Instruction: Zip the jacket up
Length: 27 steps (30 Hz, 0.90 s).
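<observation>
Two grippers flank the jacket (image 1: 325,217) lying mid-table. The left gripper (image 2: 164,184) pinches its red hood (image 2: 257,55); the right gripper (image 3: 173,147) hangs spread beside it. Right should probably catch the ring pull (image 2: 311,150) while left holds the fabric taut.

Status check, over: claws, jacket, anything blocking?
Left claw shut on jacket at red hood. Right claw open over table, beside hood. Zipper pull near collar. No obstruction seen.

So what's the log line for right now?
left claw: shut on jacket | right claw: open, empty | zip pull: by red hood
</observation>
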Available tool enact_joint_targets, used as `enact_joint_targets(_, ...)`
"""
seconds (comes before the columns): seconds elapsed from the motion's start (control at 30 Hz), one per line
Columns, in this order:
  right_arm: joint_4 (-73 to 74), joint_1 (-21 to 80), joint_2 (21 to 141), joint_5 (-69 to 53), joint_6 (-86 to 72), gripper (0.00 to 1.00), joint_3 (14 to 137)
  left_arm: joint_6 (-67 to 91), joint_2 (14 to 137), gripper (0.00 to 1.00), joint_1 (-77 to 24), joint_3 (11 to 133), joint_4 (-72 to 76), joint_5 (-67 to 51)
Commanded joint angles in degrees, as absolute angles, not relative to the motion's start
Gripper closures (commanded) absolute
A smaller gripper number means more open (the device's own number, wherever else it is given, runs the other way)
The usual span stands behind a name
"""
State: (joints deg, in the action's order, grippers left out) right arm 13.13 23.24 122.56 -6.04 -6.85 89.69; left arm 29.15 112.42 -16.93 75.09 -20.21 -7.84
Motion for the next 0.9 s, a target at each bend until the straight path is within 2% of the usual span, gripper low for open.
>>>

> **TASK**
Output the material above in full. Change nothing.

> **COMPLETED EXERCISE**
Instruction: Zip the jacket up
Length: 27 steps (30 Hz, 0.90 s).
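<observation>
Two grippers flank the jacket (image 1: 325,217) lying mid-table. The left gripper (image 2: 164,184) pinches its red hood (image 2: 257,55); the right gripper (image 3: 173,147) hangs spread beside it. Right should probably catch the ring pull (image 2: 311,150) while left holds the fabric taut.

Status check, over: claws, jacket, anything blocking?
Left claw shut on jacket at red hood. Right claw open over table, beside hood. Zipper pull near collar. No obstruction seen.

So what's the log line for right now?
left claw: shut on jacket | right claw: open, empty | zip pull: by red hood
</observation>
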Available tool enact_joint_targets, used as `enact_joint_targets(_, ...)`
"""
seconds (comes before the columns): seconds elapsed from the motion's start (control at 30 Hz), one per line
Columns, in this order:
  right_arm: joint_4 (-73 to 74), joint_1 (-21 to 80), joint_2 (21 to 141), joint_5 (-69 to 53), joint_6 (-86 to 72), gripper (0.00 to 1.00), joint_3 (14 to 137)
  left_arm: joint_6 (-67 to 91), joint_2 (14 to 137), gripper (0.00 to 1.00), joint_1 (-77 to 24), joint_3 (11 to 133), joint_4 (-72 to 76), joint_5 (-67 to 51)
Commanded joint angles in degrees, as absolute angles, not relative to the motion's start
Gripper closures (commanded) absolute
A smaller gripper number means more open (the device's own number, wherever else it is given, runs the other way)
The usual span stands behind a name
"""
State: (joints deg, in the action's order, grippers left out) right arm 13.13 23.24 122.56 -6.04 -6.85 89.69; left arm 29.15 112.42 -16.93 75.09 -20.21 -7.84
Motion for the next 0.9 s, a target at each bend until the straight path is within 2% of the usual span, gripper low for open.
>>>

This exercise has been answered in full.